▸ **WORK REQUIRED**
Using the records below, transcribe word for word the stretch from the line that contains "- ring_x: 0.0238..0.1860" through the line that contains "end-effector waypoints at", both end lines included, and nothing else.

▸ **DATASET RECORDS**
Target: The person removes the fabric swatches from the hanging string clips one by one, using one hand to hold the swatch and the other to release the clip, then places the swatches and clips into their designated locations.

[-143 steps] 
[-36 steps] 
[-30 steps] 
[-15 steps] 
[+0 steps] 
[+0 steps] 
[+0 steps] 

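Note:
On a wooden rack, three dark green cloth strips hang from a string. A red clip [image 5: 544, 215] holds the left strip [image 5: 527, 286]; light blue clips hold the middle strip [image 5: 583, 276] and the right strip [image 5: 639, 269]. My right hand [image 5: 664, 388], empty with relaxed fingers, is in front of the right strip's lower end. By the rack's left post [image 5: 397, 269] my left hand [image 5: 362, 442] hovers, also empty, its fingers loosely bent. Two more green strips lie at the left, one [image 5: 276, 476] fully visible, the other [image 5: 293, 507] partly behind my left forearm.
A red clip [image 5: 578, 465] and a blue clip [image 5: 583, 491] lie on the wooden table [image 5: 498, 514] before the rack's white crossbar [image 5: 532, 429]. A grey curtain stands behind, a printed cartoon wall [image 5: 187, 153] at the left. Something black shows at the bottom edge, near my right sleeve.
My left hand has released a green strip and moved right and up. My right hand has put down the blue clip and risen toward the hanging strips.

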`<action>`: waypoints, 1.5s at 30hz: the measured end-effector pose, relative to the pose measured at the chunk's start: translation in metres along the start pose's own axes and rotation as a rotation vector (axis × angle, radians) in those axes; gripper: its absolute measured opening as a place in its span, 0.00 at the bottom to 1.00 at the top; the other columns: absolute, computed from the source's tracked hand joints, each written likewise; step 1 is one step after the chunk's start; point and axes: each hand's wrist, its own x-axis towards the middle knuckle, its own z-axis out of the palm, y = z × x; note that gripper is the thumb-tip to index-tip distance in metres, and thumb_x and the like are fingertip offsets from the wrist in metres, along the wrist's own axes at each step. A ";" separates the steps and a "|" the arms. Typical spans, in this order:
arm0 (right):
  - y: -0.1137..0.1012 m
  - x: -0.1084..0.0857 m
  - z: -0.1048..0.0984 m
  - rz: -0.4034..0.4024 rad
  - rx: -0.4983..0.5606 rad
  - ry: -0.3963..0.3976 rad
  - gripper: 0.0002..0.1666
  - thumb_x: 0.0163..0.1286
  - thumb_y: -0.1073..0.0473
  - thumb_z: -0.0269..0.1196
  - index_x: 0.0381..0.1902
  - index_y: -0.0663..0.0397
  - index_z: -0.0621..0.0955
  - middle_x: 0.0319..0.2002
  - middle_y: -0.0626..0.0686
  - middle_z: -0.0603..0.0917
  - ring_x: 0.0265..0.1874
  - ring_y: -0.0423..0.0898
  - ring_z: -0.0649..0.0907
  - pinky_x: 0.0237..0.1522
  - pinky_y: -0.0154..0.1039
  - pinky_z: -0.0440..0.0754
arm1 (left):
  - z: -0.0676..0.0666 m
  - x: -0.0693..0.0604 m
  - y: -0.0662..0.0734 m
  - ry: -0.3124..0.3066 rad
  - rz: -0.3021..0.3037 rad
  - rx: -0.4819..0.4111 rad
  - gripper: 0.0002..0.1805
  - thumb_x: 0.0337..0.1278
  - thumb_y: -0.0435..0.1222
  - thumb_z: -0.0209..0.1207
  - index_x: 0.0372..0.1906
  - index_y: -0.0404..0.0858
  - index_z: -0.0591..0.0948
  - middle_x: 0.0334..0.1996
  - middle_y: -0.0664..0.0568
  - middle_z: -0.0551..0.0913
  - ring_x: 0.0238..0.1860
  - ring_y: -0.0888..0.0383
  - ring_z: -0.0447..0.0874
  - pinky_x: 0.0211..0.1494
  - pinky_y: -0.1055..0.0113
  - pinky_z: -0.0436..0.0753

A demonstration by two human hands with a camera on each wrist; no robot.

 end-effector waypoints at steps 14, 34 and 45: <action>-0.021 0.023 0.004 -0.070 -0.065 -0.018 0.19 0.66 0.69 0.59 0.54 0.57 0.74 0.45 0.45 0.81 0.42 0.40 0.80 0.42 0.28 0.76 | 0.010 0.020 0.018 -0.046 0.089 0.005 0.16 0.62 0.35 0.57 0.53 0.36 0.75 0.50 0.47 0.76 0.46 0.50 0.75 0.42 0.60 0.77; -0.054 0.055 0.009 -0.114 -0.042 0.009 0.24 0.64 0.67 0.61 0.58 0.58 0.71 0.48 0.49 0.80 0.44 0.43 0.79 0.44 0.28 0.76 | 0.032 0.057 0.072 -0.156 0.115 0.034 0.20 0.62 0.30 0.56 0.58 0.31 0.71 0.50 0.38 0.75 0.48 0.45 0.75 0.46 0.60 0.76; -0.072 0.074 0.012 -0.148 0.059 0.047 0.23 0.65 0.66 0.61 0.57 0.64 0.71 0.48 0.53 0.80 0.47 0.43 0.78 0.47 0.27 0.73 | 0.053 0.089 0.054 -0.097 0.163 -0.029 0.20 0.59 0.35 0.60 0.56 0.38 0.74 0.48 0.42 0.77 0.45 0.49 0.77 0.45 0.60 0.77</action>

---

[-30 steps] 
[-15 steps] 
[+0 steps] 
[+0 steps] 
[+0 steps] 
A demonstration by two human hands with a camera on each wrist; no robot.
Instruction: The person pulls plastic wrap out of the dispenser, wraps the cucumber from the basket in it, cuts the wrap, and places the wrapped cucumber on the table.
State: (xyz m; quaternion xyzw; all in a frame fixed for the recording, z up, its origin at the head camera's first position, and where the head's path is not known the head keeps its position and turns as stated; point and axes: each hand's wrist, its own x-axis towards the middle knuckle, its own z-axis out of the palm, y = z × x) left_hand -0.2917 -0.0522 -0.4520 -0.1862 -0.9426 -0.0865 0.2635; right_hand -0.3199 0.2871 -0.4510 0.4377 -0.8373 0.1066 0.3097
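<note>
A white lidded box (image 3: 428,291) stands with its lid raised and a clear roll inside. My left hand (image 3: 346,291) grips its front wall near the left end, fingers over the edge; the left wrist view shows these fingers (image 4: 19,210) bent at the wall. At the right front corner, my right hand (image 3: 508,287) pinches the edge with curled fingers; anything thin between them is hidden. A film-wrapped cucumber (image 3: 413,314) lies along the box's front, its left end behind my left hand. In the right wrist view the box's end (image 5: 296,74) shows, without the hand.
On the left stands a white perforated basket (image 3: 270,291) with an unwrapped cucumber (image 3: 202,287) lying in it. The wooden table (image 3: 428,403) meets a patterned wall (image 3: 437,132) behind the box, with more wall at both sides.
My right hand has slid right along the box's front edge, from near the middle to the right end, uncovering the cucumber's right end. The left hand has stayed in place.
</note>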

▸ **EXERCISE OUTPUT**
  - ring_x: 0.0238..0.1860
  - ring_y: -0.0888..0.0383
  - ring_z: -0.0447..0.0874
  - pinky_x: 0.0211..0.1494
  - pinky_y: -0.1055..0.0113
  - pinky_z: -0.0436..0.0753

A demonstration by two human hands with a camera on each wrist; no robot.

 end-effector waypoints at steps 14, 34 and 45: <action>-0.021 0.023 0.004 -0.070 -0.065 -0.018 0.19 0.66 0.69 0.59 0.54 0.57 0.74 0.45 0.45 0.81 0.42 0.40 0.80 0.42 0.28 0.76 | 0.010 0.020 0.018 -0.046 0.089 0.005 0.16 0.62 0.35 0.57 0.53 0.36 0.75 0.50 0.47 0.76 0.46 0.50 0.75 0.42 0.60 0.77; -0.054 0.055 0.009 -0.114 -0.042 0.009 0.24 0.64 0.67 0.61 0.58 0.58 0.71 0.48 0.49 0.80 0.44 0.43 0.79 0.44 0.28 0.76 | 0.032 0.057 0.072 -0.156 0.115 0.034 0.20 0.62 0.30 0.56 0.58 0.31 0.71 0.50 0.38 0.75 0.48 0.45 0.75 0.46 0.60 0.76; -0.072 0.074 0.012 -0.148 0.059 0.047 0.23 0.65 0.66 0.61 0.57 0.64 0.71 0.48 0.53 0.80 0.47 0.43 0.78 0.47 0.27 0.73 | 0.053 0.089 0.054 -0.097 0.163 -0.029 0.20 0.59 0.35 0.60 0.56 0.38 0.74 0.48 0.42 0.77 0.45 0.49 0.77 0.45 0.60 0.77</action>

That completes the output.